Funding Information:
The authors declared no potential conflicts of interest with respect to the research, authorship, and/or publication of this article. The authors disclosed receipt of the following financial support for the research, authorship, and/or publication of this article: Dr. Alarid-Escudero was supported by grants U01-CA199335 and U01-CA253913 from the National Cancer Institute (NCI) as part of the Cancer Intervention and Surveillance Modeling Network (CISNET), and a grant by the Gordon and Betty Moore Foundation. Miss Krijkamp was supported by the Society for Medical Decision Making (SMDM) fellowship through a grant by the Gordon and Betty Moore Foundation (GBMF7853). Dr.
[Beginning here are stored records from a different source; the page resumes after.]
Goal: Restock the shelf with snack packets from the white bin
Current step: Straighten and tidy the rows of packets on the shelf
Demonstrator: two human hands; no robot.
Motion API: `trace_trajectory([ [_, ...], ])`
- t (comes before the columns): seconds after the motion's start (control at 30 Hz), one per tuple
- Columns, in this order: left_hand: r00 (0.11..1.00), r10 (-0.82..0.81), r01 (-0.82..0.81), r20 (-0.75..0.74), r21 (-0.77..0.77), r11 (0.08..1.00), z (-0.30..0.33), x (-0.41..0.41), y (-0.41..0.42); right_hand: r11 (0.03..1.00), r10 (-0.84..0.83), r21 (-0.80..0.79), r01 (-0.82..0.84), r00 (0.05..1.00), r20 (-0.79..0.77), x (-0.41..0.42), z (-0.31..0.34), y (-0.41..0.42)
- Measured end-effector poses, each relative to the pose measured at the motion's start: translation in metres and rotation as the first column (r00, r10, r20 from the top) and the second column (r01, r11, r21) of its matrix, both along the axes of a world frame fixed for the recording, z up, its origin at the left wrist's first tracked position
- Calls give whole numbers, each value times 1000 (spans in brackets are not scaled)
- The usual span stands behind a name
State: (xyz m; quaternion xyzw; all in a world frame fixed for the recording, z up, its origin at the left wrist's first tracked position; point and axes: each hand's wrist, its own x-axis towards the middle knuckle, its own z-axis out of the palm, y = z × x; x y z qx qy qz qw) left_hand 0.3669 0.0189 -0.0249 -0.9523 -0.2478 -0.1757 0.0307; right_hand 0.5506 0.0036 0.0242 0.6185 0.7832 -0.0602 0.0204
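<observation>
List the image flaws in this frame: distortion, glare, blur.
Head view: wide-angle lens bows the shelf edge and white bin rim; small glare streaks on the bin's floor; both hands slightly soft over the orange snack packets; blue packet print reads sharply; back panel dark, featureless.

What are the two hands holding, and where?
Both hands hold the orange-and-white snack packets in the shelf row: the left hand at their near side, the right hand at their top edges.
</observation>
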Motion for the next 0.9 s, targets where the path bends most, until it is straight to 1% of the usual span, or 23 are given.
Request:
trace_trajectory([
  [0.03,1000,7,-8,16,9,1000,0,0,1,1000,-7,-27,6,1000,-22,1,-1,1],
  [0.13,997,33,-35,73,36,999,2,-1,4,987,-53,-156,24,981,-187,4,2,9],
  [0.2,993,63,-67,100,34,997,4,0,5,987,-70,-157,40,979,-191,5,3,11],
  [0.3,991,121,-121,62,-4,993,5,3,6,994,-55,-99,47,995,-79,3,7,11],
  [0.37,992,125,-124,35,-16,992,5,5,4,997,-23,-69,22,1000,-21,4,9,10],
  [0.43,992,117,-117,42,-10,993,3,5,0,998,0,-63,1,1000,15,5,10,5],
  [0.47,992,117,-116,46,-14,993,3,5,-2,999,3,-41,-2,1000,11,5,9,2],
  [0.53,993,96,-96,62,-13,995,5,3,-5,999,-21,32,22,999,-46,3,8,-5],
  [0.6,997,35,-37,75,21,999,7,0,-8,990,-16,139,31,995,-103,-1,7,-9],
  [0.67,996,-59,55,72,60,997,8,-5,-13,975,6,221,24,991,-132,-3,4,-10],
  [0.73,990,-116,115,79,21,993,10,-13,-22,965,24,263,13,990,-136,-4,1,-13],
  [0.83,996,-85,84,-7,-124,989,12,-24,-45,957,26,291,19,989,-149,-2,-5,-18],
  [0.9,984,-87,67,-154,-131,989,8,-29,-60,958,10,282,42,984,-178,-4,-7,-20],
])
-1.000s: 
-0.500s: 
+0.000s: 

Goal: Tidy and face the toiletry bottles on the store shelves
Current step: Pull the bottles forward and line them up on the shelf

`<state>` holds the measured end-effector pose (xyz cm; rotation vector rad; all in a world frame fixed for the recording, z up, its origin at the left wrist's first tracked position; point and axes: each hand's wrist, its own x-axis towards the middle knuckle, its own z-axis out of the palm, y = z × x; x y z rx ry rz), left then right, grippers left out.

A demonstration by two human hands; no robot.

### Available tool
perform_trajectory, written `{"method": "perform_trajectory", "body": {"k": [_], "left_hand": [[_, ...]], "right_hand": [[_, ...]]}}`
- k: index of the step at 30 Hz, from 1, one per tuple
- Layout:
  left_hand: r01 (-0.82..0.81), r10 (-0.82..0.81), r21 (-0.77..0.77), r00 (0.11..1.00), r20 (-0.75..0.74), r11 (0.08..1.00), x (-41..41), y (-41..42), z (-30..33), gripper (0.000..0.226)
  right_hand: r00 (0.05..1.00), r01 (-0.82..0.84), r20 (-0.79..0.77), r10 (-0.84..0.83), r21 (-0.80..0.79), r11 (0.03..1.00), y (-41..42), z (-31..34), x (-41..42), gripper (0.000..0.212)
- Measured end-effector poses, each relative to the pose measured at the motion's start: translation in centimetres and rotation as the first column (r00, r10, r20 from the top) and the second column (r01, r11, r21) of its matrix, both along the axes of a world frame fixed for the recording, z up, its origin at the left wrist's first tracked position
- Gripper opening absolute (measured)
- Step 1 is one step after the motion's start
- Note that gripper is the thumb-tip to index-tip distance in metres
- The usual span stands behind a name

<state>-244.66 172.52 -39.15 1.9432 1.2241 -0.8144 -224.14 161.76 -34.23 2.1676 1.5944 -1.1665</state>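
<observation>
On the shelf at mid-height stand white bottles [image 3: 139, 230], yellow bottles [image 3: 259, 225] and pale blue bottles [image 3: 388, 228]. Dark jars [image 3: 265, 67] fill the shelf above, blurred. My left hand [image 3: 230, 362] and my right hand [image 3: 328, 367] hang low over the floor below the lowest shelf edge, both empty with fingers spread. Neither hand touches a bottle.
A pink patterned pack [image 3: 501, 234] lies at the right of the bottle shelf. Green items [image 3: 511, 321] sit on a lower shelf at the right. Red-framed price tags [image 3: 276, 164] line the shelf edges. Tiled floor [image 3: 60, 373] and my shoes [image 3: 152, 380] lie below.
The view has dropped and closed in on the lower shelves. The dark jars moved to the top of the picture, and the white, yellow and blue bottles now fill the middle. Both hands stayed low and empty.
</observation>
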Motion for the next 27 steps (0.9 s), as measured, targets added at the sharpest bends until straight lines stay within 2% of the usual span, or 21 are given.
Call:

Enns was supported by a grant from the National Institute of Allergy and Infectious Diseases of the National Institutes of Health under award no. K25AI118476. Dr. Hunink received research funding from the American Diabetes Association, the Netherlands Organization for Health Research and Development, the German Innovation Fund, Netherlands Educational Grant (“Studie Voorschot Middelen”), and the Gordon and Betty Moore Foundation. Dr. Jalal was supported by a grant from the National Institute on Drug Abuse of the National Institute of Health under award no. K01DA048985. The content is solely the responsibility of the authors and does not necessarily represent the official views of the National Institutes of Health. The funding agencies had no role in the design of the study, interpretation of results, or writing of the manuscript. The funding agreement ensured the authors’ independence in designing the study, interpreting the data, writing, and publishing the report.

Publisher Copyright:
© The Author(s) 2022.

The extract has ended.